Bolsonaro vê escapar sua anistia
por Fernando Castilho
Em março de 2023, uma pesquisa do Datafolha revelou que apenas 31% da população brasileira apoiava a ideia de anistiar os golpistas de 8 de janeiro. Naquela ocasião, há um ano atrás, a ideia de perdão geral não era exatamente a bandeira de Jair Bolsonaro. Mas no último dia 16, em Copacabana, o ex-presidente se superou e, com todo o fervor de um náufrago à procura de uma boia salva-vidas, defendeu a anistia como se fosse um pacote exclusivo só para ele. E, vamos ser sinceros, era exatamente isso. Nas últimas semanas, ficou claro para todos que, para Bolsonaro, a única anistia que vale a pena é a dele, e o resto… que se dane.

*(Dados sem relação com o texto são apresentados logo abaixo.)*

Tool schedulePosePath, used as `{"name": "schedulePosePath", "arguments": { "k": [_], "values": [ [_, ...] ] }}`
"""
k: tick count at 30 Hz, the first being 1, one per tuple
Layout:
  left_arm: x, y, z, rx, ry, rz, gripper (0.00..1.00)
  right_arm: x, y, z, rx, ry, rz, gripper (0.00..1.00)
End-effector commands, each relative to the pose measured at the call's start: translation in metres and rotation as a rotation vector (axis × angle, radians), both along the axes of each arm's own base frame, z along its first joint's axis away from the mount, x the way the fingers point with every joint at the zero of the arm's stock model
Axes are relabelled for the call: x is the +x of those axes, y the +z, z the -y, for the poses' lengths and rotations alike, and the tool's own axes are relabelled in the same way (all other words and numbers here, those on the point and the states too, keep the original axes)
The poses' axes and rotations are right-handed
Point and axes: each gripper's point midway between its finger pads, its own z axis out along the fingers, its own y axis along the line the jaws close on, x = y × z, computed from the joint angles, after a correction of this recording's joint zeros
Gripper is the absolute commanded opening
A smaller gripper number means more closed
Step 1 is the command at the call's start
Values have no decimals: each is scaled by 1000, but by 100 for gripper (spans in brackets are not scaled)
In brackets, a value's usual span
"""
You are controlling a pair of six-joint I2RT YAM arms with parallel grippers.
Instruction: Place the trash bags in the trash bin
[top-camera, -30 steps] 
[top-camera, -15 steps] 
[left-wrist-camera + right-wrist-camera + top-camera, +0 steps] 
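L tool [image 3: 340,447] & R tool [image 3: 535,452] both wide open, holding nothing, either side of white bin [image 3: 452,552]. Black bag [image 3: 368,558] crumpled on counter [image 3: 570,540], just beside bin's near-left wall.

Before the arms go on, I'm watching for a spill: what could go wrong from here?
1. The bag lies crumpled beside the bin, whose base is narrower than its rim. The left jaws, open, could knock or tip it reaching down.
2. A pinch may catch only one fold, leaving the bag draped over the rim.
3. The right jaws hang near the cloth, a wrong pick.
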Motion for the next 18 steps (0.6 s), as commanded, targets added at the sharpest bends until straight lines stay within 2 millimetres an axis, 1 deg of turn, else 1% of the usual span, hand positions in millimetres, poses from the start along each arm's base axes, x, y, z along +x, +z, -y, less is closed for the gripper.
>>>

Embora 18 mil pessoas ainda seja um número considerável, é impossível ignorar que muitos milhares preferiram não perder seu tempo em um evento em que o único “golpista” sendo defendido era o próprio Bolsonaro. O PL, partido do ex-presidente, sequer se preocupou em avaliar se o evento em Copacabana teria chances de ser um sucesso ou um fiasco. Afinal, quem precisa de pesquisa quando você tem a certeza de que Copacabana vai lotar com os milhões de pessoas que curtem as redes sociais dos bolsonaristas?
Entre os presentes, tivemos alguns governadores, incluindo o “bolsonarista moderado” Tarcísio de Freitas, que, junto com Silas Malafaia, fez o discurso mais agressivo contra o STF e Lula e, claro, recheado de mentiras. No entanto, muitas das figuras do bolsonarismo simplesmente desapareceram, como Gustavo Gayer, provavelmente com vergonha de aparecer após as calúnias criminosas contra Gleisi Hoffmann, Lindberg Farias e Davi Alcolumbre, e Eduardo Bolsonaro, que, no auge da coragem, prometeu abandonar os Estados Unidos para se reunir ao papai. Mas adivinha? Não apareceu por medo de ter seu passaporte retido.

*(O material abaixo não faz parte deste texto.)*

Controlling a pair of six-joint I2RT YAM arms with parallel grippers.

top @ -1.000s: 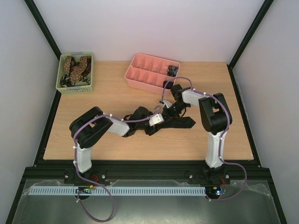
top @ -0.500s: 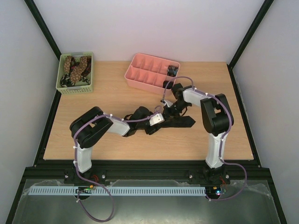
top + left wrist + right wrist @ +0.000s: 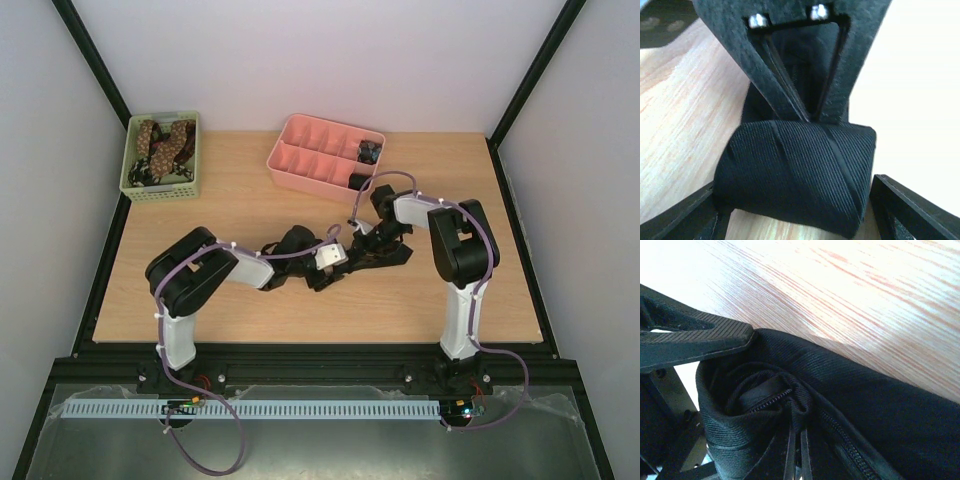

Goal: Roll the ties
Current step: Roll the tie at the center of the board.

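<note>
Pale wood surface [image 3: 250,200], and we've got the black tie [image 3: 797,175] coil crosswise between the left end effector's [image 3: 795,202] spread fingers. The right end effector [image 3: 812,116] pinches its core from opposite.

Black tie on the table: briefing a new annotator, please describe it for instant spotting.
On the wooden table, look where the left hand and right hand meet, mid-table. The black tie lies there, partly coiled, unlike the brown spotted ties in the far-left green basket.
</note>
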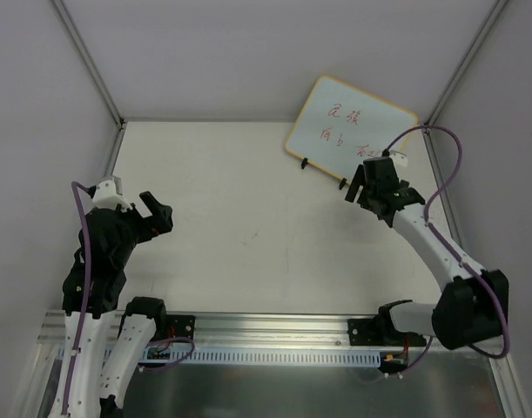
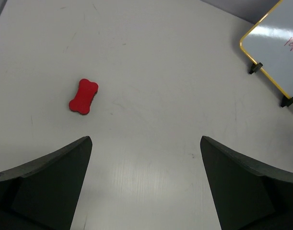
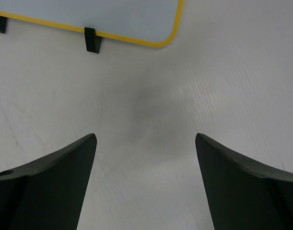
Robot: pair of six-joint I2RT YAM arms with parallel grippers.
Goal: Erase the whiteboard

E o Silas Malafaia, sempre com uma explicação pronta, colocou a culpa do fracasso no “povo do Rio de Janeiro que acorda mais tarde aos domingos” e no Fla-Flu que eles estavam prestes a assistir. Será que não sabia disso? Mas, na real, o grande erro de avaliação foi dele, que achava que Copacabana seria o palco de uma megamanifestação, com 500 mil pessoas se reunindo para defender um quase réu por tentativa de golpe. Não rolou.
Mas, o que Bolsonaro realmente ganhou com essa manifestação?
- Apoio das ruas? Já era. Ficou claro que o ex-presidente não tem mais o apoio massivo da população, embora ainda tenha alguma capacidade de mobilização.
- O Centrão em dúvida? Perceberam que a causa de Bolsonaro não tem apoio popular. O projeto de anistia provavelmente vai naufragar sem deixar rastros.
- A direita percebeu? Começa a perceber que Bolsonaro se tornou um ícone personalíssimo, que impede que se escolha uma alternativa viável a ele, que já está inelegível. E, sem alternativa, o destino é uma derrota nas urnas. Foi por isso que Tarcísio, o “moderado”, se lançou no discurso de candidato.
- Defesa de Bolsonaro? Já estava difícil, mas ficou impossível depois de ele atacar seus julgadores.
- E aquele carro de som? Bandeira americana sobre a do Brasil, como se simbolizasse a entrega do país a Trump. Para muitos, fica claro que o discurso patriótico de Bolsonaro é uma grande enganação. O Brasil de Bolsonaro e seu filho 03 parece mesmo ser um Brasil entregue aos Estados Unidos.
Silas Malafaia ainda planeja fazer outra manifestação em São Paulo. Mas ele deveria avaliar melhor essa jogada. Afinal, como disse Einstein (ou pelo menos, alguém colocou isso na boca dele): “A definição de insanidade é fazer a mesma coisa repetidamente e esperar resultados diferentes.”
Fernando Castilho é arquiteto, professor e escritor. Autor de Depois que Descemos das Árvores, Um Humano Num Pálido Ponto Azul e Dilma, a Sangria Estancada.